Starting at the line that contains "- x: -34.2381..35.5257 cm" in the listing below, write out every line word for word until you have written the line that contains "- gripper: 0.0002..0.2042".
───── Input data ─────
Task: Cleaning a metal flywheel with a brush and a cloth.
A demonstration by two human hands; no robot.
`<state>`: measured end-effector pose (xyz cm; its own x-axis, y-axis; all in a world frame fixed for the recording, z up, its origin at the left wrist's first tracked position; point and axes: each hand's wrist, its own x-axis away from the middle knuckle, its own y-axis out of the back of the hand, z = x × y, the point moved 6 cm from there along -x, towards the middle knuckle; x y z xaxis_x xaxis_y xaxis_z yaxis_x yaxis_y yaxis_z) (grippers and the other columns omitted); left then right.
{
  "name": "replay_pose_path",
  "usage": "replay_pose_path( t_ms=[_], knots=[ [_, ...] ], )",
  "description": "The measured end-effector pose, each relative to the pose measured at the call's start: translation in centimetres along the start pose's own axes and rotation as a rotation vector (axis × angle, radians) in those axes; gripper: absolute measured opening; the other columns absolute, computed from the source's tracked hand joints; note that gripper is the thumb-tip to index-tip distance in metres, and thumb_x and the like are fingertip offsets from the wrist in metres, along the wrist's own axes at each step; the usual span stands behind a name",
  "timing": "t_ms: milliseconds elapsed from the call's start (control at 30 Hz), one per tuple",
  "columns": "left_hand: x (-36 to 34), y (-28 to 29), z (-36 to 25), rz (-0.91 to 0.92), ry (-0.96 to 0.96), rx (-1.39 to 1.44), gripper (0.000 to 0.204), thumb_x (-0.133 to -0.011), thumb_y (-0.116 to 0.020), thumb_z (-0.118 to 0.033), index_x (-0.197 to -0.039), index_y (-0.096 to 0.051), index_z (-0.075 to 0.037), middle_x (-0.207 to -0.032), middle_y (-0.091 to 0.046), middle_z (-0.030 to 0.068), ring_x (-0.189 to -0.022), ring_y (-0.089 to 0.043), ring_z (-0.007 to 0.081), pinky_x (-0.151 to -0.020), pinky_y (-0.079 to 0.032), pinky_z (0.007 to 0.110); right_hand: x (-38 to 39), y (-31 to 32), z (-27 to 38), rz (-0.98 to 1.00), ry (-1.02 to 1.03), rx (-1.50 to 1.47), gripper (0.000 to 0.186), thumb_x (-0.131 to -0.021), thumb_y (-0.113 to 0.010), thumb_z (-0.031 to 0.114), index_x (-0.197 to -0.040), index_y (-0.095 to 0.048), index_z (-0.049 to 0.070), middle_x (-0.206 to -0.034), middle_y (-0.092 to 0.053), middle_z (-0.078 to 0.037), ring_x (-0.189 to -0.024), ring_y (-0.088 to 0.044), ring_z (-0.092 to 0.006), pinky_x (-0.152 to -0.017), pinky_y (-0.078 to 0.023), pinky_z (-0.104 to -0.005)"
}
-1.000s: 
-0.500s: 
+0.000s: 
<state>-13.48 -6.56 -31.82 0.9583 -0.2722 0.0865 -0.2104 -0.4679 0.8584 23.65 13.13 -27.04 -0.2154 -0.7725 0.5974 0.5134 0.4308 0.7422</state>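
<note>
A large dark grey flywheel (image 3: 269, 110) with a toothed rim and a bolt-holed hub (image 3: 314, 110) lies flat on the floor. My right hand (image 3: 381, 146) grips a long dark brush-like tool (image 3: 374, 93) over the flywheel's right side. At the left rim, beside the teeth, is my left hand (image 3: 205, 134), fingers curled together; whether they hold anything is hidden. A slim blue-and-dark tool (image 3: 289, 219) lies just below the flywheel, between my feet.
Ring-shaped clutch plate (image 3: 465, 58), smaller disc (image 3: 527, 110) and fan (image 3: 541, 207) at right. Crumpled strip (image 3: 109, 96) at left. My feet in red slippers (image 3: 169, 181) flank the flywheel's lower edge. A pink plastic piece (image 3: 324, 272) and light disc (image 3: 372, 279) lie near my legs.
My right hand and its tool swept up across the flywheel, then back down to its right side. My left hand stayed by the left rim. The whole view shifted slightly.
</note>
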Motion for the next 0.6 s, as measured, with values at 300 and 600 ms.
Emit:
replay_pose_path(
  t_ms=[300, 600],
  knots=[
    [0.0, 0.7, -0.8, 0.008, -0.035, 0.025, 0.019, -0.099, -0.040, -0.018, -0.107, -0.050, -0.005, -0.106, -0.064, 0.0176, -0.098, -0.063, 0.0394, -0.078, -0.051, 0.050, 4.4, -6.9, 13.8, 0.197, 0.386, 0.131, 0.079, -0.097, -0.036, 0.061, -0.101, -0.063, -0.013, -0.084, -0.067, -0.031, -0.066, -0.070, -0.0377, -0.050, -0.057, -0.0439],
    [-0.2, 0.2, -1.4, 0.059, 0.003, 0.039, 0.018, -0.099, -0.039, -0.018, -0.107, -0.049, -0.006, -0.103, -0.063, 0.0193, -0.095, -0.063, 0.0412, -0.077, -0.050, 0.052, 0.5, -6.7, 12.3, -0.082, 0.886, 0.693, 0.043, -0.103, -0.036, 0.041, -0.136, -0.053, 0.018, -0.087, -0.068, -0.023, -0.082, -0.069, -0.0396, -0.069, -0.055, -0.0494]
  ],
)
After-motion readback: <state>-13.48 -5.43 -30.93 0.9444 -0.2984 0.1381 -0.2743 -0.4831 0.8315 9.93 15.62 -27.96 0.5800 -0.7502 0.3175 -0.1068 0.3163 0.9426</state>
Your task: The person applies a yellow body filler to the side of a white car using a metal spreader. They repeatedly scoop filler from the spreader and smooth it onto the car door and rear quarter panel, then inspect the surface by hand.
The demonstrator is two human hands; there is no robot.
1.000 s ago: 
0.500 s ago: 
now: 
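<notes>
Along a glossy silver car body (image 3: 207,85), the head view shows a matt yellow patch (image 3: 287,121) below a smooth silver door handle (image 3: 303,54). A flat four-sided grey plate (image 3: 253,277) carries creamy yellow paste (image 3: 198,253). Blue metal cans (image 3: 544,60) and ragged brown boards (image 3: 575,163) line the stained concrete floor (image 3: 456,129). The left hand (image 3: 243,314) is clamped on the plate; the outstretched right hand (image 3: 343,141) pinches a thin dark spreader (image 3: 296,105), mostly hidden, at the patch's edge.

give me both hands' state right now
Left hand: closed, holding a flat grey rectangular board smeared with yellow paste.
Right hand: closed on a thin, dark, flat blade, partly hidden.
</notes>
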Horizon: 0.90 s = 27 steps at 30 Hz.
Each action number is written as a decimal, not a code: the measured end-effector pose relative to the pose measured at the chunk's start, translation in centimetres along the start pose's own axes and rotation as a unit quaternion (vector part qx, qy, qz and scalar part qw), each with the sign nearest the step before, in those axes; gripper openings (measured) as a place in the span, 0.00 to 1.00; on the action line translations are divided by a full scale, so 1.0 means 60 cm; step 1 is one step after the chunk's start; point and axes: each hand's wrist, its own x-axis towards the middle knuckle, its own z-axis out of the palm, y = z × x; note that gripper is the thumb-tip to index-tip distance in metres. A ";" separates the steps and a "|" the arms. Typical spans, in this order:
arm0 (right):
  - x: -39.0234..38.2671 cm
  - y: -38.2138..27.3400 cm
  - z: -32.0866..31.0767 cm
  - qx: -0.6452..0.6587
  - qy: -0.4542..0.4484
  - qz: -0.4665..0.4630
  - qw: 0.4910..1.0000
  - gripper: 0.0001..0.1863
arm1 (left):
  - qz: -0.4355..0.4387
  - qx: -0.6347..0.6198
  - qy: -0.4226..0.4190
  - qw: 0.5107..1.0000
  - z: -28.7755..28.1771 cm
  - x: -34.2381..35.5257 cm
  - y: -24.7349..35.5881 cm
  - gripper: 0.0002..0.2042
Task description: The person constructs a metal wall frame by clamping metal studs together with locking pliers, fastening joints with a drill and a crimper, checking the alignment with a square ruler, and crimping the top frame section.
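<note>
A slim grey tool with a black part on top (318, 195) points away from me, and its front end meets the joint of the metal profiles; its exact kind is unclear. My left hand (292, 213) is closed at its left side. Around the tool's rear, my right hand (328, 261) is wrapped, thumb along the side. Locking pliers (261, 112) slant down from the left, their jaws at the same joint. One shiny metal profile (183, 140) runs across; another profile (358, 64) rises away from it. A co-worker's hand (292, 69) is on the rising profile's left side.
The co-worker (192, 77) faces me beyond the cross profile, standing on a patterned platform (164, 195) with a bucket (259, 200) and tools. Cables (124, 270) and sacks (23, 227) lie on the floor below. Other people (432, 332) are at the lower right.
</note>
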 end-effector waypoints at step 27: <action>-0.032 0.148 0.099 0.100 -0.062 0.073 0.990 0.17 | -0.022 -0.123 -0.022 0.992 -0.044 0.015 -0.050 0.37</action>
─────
Problem solution =
  - x: -34.2381..35.5257 cm
  - y: -24.7349..35.5881 cm
  - gripper: 0.0002..0.2042

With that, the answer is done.